-- SUPPLIED DATA follows --

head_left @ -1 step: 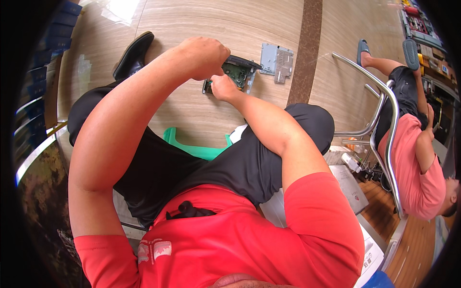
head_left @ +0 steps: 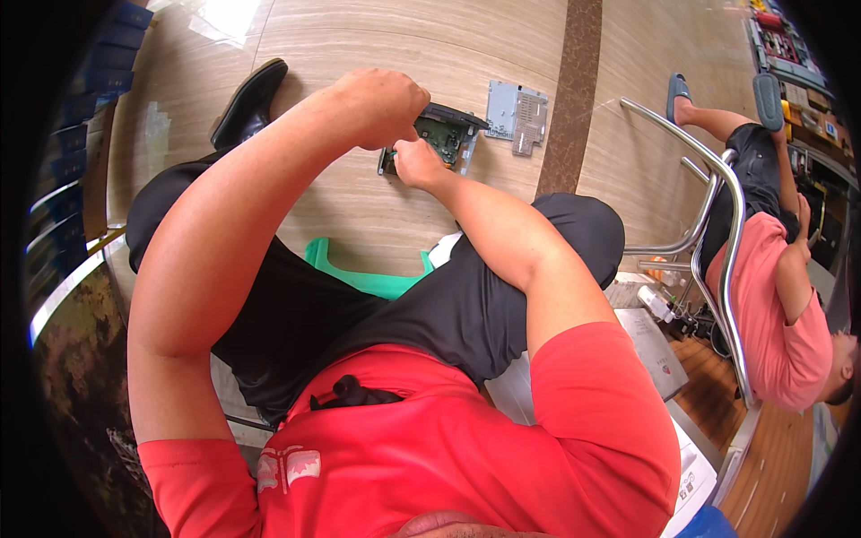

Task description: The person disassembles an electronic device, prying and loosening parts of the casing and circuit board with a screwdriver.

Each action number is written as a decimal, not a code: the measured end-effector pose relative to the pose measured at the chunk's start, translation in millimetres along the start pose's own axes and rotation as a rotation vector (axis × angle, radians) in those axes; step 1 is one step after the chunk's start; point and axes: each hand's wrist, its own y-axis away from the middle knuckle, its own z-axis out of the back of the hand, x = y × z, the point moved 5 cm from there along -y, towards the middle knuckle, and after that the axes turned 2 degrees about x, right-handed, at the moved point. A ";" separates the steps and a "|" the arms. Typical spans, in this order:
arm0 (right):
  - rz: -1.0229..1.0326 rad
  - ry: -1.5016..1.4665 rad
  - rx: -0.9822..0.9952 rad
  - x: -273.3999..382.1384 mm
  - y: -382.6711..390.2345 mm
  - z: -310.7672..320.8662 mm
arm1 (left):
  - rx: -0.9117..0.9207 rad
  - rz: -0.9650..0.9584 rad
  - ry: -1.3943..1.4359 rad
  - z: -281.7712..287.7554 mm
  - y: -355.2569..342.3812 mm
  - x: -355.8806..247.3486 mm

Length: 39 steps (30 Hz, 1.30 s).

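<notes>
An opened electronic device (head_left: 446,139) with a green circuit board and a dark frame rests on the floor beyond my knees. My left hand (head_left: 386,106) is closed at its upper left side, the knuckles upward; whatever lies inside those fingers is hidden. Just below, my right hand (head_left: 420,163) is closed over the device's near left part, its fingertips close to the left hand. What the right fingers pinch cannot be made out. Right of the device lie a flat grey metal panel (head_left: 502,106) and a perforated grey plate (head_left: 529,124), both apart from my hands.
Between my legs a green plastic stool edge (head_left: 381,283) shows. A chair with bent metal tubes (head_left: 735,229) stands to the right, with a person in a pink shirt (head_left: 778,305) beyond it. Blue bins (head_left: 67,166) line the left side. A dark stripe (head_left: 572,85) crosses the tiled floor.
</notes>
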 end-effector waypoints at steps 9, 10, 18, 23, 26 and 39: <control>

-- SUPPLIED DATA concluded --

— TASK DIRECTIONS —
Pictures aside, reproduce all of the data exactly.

— THE COMPLETED TASK —
head_left @ -1 step: 
head_left @ +0 steps: 

Task description: The person disassembles an electronic device, prying and loosening parts of the casing and circuit board with a screwdriver.

Each action number is written as a decimal, not a code: the measured end-effector pose relative to the pose measured at the chunk's start, translation in millimetres along the start pose's own axes and rotation as a rotation vector (axis × angle, radians) in those axes; step 1 is one step after the chunk's start; point and axes: each hand's wrist, its own y-axis away from the middle knuckle, its own z-axis out of the back of the hand, x = y × z, the point moved 5 cm from there along -y, towards the middle knuckle, and after that the axes turned 2 degrees about x, right-handed, at the moved point. A ";" separates the steps and a "|" the arms. Typical spans, in this order:
arm0 (right):
  - rz: -1.0229..1.0326 rad
  - ry: -1.5016..1.4665 rad
  - rx: -0.9822..0.9952 rad
  - x: -273.3999..382.1384 mm
  - y: -382.6711..390.2345 mm
  - z: -310.7672..320.8662 mm
arm1 (left):
  - rx: -0.9117..0.9207 rad
  - rz: -0.9650..0.9584 rad
  - ry: -1.3943..1.4359 rad
  - z: -281.7712..287.7554 mm
  - y: -355.2569..342.3812 mm
  - x: -355.8806..247.3486 mm

Length: 39 steps (30 Hz, 1.30 s).

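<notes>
An opened electronic device (head_left: 446,139) with a green circuit board and a dark frame rests on the floor beyond my knees. My left hand (head_left: 386,106) is closed at its upper left side, the knuckles upward; whatever lies inside those fingers is hidden. Just below, my right hand (head_left: 420,163) is closed over the device's near left part, its fingertips close to the left hand. What the right fingers pinch cannot be made out. Right of the device lie a flat grey metal panel (head_left: 502,106) and a perforated grey plate (head_left: 529,124), both apart from my hands.
Between my legs a green plastic stool edge (head_left: 381,283) shows. A chair with bent metal tubes (head_left: 735,229) stands to the right, with a person in a pink shirt (head_left: 778,305) beyond it. Blue bins (head_left: 67,166) line the left side. A dark stripe (head_left: 572,85) crosses the tiled floor.
</notes>
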 end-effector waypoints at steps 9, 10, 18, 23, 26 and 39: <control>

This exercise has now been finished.